第2章
“傅清辭!洛語棠!”溫冉的聲音帶着抑制不住的顫抖,“你們太過分了!”
洛語棠嚇得往傅清辭身後縮了縮,傅清辭則皺起眉:“溫冉,你嚇到語棠了,道歉。”
溫冉不可置信的看着傅清辭。
傅清辭嘆了一口氣,“冉冉,你知道的,語棠當初爲了救我,差點丟了半條命。我們夫妻是一體,你作爲我的妻子,本該大度些,讓着她幾分,給語棠道歉,這件事情就算過去了。”
“大度?讓着她?”
溫冉像是聽到了天大的笑話,她死死咬着嘴脣,纔沒讓自己哭出聲來。
傅清辭看着她沉默了片刻,
“我知道你好強,不道歉也可以,不如你把那本醫術簿送給她吧。”
溫冉的眼淚終於決堤,
“傅清辭,你忘了嗎?洛語棠是害死我父親的兇手!你竟然讓我把父親畢生心血凝結的醫術簿,交給一個S人兇手?”
“溫冉!”傅清辭臉色一沉,厲聲呵斥,“你無憑無據,不準污衊語棠!”
他的反應像一道驚雷,劈開了溫冉腦海中塵封的記憶。
當年父親被洛語棠害死,她費盡心力收集了完整的證據,可就在開庭前夜,她在家中被人打暈,醒來後所有證據都不翼而飛,申冤之路徹底中斷。
她曾疑惑過兇手爲何能精準找到證據,此刻看着傅清辭維護洛語棠的模樣,她怎能猜不到是怎麼回事?
“是你......原來是你......”溫冉後退一步,眼神裏滿是破碎的失望,“傅清辭,你騙得我好苦。”
當年打暈她、毀掉證據的,根本就是傅清辭!
是他一直在幫洛語棠掩蓋罪行!
心口像是被撕開一個大口子,疼得她幾乎站不穩,眼淚不受控制地滑落,砸在冰冷的地面上。
意識陷入混沌的瞬間,無數碎片般的記憶在腦海中瘋狂閃現。
先是雙胞胎妹妹意外身亡的噩耗,是父母哭紅的雙眼,是母親遞來的替嫁協議。
那時的她,是活在陽光下、自由肆意的玫瑰,騎着重型機車穿梭在城市街巷,笑看世間所有規矩束縛。
而傅清辭,在她眼裏不過是個刻板冷漠、被家族規矩框死的豪門繼承人,她從未想過,自己會替妹妹嫁給這樣一個男人。
夢境流轉,是新婚之夜他笨拙遞來的溫水,是她因爲替嫁心結鬧脾氣時他無聲的包容,是他記得她所有喜好、悄悄爲她實現的小心願。
而二人之間的感情,真正發生轉折,是在傅清辭遭人暗中毒害那次。
當時劇毒侵入骨髓,所有名醫都束手無策,是她以岐黃九章中最險的醫術,割破手腕以自身血肉爲引,耗盡半身元氣才硬生生將他從鬼門關拉了回來。
從那天起,傅清辭的溫柔愈發真切,讓她以爲自己真的找到了歸宿,徹底放下了替嫁的隔閡。在一個星光璀璨的夜晚,她靠在他肩頭輕聲說:“傅清辭,或許這樣一輩子,也挺好。”

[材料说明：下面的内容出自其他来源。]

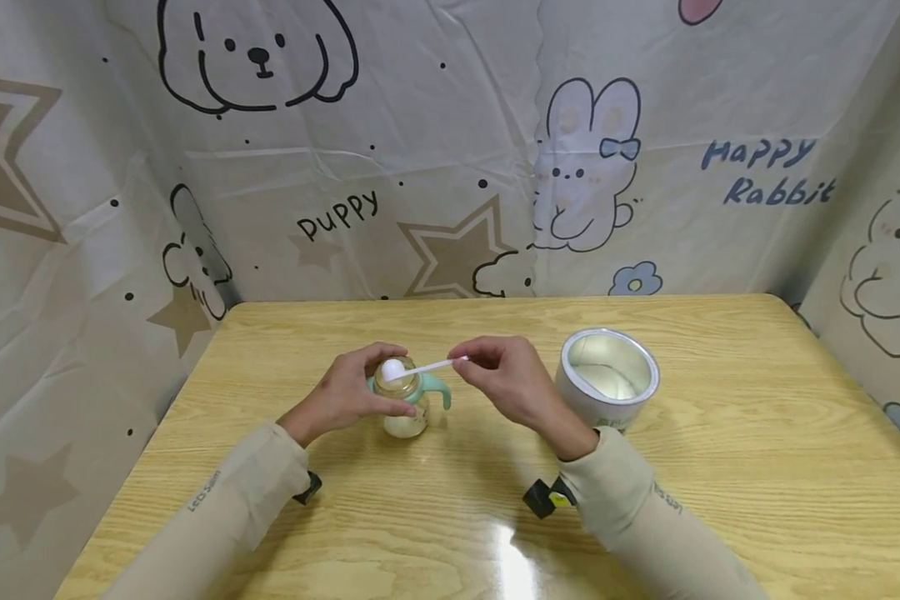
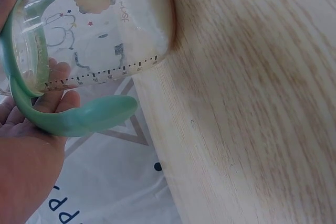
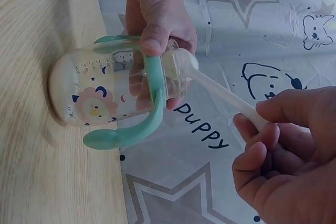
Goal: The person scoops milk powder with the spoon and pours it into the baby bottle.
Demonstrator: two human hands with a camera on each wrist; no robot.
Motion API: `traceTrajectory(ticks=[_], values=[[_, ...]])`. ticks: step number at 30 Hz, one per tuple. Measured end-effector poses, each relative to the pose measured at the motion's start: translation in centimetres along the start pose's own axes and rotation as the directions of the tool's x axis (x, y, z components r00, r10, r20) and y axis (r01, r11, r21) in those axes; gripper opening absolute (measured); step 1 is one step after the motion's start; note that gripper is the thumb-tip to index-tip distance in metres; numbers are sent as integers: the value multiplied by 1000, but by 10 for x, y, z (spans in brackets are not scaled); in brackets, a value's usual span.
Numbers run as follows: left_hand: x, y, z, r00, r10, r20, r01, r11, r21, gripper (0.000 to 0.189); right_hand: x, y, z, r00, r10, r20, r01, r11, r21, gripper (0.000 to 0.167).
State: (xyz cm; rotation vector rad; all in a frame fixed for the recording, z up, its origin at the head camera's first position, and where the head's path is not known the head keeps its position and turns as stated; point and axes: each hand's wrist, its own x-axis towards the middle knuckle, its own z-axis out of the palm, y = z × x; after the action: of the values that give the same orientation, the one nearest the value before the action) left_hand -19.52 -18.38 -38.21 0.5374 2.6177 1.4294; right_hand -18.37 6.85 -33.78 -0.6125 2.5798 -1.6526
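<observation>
My left hand [image 1: 348,387] grips a clear baby bottle [image 3: 118,85] round its neck, at the mint-green handle ring [image 3: 154,77]. The bottle stands on the table and has no cap; pale powder lies in its bottom, seen in the left wrist view [image 2: 152,11]. Between thumb and fingers, my right hand [image 1: 512,379] pinches the end of a long-handled white scoop [image 3: 226,95]. The scoop's bowl [image 1: 393,369] is right at the bottle's mouth and looks full of white powder in the head view.
To the right, behind my right forearm, stands a round white tub [image 1: 607,379], uncovered, with pale powder inside. The wooden table [image 1: 435,517] ends at a printed cloth backdrop [image 1: 450,150] at the back and sides.
</observation>
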Motion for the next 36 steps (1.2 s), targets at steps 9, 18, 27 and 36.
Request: traceTrajectory(ticks=[9,18,27,36], values=[[0,1,-1,1000,13,-2,-13,1000,-1,78,-1,1,0,1000,0,13,0,1000,-9,12],[1,3,-3,1000,4,21,-5,999,33,80,-1,1,0,1000,-13,13,13,1000,-23,12],[3,8,-4,999,-7,47,3,998,69,79,-2,-3,-8,1000,-23,-14,23,999,-29,14],[5,13,-10,994,83,64,-89,992,90,86,-8,-8,-26,999,-1,-49,0,1000,-29,18]])
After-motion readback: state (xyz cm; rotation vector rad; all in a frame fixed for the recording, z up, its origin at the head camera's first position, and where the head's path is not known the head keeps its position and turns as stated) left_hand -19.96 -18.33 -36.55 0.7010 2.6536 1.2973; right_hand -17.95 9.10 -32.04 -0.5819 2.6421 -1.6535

那時的他,緊緊握住她的手,聲音低沉而鄭重:“溫冉,我會護你一輩子。”
可下一秒,她睜開眼,夢境驟然破碎。
傅清辭站在牀邊,眼神冰冷得沒有一絲溫度,
“語棠因爲你傷心的要生病了,把岐黃九章的醫術簿給語棠,這是你該做的。”
溫冉心口傳來陣陣尖銳的疼痛,過往的溫情與此刻的殘酷交織在一起,幾乎要將她的意識撕裂。
“不......”
話音未落,他便衝身邊跟着的保鏢抬了抬下巴。
保鏢手裏握着一把閃着寒光的匕首。
匕首瞬間抵在她手腕,稍一用力,鑽心的劇痛便席捲全身。
他開口,語氣不帶半分溫情,“把岐黃九章的醫術簿交出來,不然,我不介意挑斷你的手筋——沒了雙手,你這傳人身份,也沒了意義。”
“啊——”溫冉疼得渾身發抖,眼淚不受控制地滑落。
看着手腕不斷湧出的鮮血,感受着鑽心的疼痛與雙手傳來的無力感,溫冉心灰意冷。
過往的深情,終究是一場笑話。
她閉上眼,聲音嘶啞得如同破鑼:“我......我答應你。”
聽到這話,傅清辭眼中的冰冷稍減,他俯身靠近,帶着薄繭的指尖撫過她的臉頰,幫她擦去淚水,又低頭吻上她的額頭,語氣帶着一絲疼惜:
“乖,早這樣多好。等語棠拿到醫術簿,我會好好獎勵你。”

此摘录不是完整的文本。